Now is a great time to brush up on our healthy sex practices - and I’m not just talking about your PrEP prescription and regular STI checkups - I’m talking about how we navigate sexuality and openness with our friends, lovers, and everyone in between. Because healthy sexuality isn’t just about taking care of your body. It also includes your understanding of your ever-evolving sexuality, and how you articulate your sexual and intimacy needs and boundaries with your partners and lovers. 

Imagine your boyfriend in the throes of passion with another. How do you feel? Are you jealous, angry, feeling left out, feeling inadequate, turned on? Maybe a mixture of these? 

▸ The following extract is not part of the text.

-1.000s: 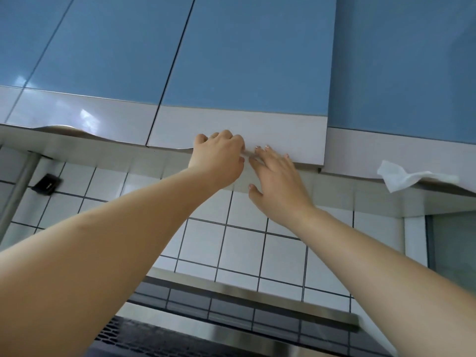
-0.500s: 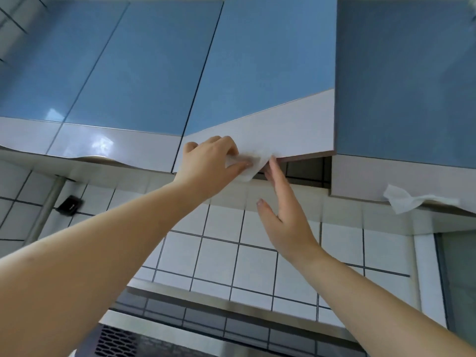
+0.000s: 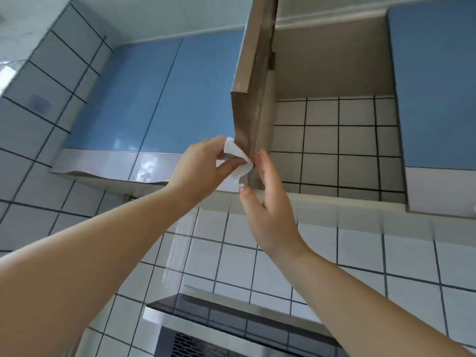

With loads of fun on the horizon, how do we navigate these sexy, social spaces; especially if you’re in a relationship? Have you figured out your agreements and boundaries for play? Do you only play together, or is separate play allowed? Are sleepovers allowed? How about recurring guest stars? 

It’s crucial to start communicating about these things beforehand, so that you’ve created some ground rules in a safe, clear-headed space rather than trying to hash it out in the middle of a pride party.

Being open about our desires may feel vulnerable. We may worry about hurting our lover’s feelings; that they might feel inadequate. But this vulnerability is a way of building intimacy with our lovers, and we do this by sharing this part of ourselves. It allows you to know each other more fully. 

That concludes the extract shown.